回来时车后拉着个人,正是上次在河边找钟意秋说话的杨老鬼。
钟意秋在院子里帮小花狗恢复训练,见他来了忙站起身问好。
这人还穿着件制服短袖,却还是不好好系扣子,胸口敞着,露出黑乎乎的胸毛,手里提着两壶打的散酒,下车抬手给钟意秋看,说:晚上陪哥喝点。
肖鸣夜瞪他一眼,冷声道:闭嘴吧。
咋了,你都要叫我哥,他叫不应该啊?
钟意秋总觉得他话里的意思,像是知道了他和肖鸣夜的关系,但又怕是自己多想了,笑着说:肖鸣夜是我哥,你是他哥,那我是应该叫。
看到没!他对肖鸣夜说道:这才是会说话的人,大学生就是不一样。
肖鸣夜不怎么理他,但是能看出来两个人关系不错,相处的感觉是老朋友间亲昵的嫌弃。钟意秋不知道该怎么称呼他,总不能就叫杨老鬼,刚才肖鸣夜的反应,他机灵的接收到信号肖鸣夜不喜欢他叫别人哥!
我该叫他啥?他在厨房问。
啥也不用叫。
那怎么行,总不能那谁那谁的叫吧?
肖鸣夜想想确实不合适,说道:他叫杨林森,我们都叫他杨老鬼,或者老杨。
钟意秋挺为难,这几个称呼都不太尊重,他试探着问,我叫他杨哥,行不行?
不行。
钟意秋:
所以喝酒时,钟意秋喊出杨警官三个字时,杨林森一口气憋不住,呛的狠咳起来。
别!别!他咳的满脸黑红,摆手道,你演电视呢!我一个镇派出所的小警察你叫我警官,寒碜!
钟意秋不好意思的抿嘴,偷偷的看肖鸣夜的脸色。
行,你高兴就好。
不愿意叫杨哥就叫老杨。

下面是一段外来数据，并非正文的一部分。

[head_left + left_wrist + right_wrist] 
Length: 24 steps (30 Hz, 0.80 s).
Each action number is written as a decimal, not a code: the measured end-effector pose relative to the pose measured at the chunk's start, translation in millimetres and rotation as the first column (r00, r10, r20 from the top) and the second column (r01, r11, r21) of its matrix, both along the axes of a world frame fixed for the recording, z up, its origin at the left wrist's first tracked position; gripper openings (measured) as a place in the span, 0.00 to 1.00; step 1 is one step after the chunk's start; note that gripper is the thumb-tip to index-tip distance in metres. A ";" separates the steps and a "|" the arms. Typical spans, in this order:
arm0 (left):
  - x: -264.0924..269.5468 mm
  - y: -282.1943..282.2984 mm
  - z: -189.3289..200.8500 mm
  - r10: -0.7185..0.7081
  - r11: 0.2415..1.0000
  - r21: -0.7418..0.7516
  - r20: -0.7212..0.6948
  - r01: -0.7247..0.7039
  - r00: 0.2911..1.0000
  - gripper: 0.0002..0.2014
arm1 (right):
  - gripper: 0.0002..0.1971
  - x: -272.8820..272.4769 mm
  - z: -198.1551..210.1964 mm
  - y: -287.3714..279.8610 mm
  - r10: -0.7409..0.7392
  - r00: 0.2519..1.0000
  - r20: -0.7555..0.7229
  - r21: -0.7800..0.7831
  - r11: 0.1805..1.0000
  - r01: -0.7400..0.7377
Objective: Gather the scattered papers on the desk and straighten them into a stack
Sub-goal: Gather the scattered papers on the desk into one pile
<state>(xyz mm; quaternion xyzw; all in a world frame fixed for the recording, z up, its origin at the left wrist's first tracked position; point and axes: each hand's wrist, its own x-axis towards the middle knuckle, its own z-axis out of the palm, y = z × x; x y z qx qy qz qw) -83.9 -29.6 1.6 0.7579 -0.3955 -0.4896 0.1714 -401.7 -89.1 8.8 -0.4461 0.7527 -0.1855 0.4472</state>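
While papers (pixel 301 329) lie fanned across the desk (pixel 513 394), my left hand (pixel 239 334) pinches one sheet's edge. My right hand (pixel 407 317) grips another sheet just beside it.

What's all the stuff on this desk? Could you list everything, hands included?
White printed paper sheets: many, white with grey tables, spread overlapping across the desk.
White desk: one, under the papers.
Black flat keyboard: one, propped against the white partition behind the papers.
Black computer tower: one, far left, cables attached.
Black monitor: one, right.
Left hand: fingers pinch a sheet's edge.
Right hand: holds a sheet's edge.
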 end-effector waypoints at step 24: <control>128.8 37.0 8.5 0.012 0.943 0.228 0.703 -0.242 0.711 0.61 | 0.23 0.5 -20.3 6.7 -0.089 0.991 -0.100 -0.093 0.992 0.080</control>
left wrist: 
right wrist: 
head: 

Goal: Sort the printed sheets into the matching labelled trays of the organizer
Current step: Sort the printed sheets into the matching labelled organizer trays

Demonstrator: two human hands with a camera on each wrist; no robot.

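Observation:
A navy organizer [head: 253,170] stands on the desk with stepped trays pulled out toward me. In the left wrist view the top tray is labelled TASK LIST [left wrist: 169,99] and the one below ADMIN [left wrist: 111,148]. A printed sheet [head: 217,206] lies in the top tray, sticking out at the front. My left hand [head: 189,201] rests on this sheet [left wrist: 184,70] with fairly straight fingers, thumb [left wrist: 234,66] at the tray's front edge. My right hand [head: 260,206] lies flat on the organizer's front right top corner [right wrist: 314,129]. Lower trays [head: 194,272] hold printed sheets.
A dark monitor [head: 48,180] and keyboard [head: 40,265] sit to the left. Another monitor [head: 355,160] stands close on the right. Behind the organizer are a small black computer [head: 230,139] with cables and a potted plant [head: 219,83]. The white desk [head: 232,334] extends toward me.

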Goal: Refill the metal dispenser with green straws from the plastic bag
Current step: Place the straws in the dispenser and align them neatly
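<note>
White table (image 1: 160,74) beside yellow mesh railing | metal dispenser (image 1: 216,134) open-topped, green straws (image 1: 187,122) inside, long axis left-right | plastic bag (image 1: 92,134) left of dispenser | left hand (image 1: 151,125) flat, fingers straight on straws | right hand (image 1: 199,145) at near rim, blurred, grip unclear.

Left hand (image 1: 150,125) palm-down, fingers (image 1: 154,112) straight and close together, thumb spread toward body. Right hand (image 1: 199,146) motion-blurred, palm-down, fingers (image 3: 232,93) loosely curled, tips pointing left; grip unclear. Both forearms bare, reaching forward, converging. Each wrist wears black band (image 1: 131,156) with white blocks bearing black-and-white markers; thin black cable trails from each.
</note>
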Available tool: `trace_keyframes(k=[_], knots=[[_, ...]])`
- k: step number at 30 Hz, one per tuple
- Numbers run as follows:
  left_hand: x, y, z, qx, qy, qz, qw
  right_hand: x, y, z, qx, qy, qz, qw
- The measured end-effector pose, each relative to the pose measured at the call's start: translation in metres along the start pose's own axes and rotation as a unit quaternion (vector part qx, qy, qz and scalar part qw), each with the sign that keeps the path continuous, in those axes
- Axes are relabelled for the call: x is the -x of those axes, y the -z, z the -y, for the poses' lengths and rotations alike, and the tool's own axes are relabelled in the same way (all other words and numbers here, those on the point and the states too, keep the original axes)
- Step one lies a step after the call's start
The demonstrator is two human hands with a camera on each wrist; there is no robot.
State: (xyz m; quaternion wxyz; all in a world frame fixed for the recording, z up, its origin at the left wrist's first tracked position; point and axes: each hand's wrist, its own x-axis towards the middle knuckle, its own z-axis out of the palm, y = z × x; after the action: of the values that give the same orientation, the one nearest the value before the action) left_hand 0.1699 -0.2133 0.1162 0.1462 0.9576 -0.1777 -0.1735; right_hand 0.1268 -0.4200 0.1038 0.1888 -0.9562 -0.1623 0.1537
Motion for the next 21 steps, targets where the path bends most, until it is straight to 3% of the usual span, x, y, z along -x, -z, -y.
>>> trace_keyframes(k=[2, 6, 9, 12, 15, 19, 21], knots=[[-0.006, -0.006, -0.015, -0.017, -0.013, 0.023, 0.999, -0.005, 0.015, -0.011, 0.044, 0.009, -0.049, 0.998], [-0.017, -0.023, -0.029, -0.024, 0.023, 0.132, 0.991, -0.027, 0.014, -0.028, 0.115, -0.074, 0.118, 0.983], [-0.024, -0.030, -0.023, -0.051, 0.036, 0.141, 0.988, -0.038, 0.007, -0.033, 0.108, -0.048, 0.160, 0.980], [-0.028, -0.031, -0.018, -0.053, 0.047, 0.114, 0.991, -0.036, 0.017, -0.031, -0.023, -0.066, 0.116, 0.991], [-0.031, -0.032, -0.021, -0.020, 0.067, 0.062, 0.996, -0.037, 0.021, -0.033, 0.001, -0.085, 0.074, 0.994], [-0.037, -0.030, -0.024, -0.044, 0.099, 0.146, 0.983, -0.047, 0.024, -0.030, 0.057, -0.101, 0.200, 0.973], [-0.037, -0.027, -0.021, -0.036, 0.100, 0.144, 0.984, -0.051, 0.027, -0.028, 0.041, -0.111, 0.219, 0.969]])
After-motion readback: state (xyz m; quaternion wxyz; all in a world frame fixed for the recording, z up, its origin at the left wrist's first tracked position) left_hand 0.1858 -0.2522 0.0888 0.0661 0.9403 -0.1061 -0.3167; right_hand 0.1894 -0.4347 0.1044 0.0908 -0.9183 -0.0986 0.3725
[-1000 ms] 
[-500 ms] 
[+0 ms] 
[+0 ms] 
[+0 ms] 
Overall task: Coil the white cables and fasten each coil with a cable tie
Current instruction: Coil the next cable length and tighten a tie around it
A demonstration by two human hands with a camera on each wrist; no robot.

杨林森酒瘾挺大,先独自喝了一大口说道。
钟意秋点头说好。
王文俊有点怕他,但是又好奇,趁机讨好的叫道,杨哥!
钟意秋:
杨哥,你有配枪吗?王文俊终于问出了心里话。
杨林森不看他,夹了口菜吃,说:你这问的比他刚才那个杨警官还要寒碜人!
王文俊马上闭嘴了。
肖鸣夜和他许久不见,两人一直喝到很晚,钟意秋病没好一口也没喝,只是安静的坐在肖鸣夜身边陪着。
一壶白酒喝完,王文俊和六子去睡了,就剩他们仨和义叔还坐着。
钟意秋觉得杨林森这人虽然有点混不吝的,说话有时候没个正形,但是他身上却有一种混世枭雄的味道,像是每个人成长过程中都会遇到的那种人,有点坏却是个热心肠有点英雄情结的大哥。
他酒量好的吓人,肖鸣夜喝的眼神都有点直了,他还是很清醒,自己一杯接着一杯的喝。
钟意秋斟酌许久,问道,郑丽丽的案子派出所不查了吗?
杨林森没想到他突然问这个,抬眼看向对面微微低头的年轻人,蜡烛暖黄色的光照在他雪白的脸上,仿佛冬日里带着绒边的太阳,让人舒服的心痒。
他玩味的问,那小女孩不是自杀嘛,还查啥?
钟意秋猜不透他的心思,想了想才说:是自杀,但是小孩子走到这一步,总是有原因的。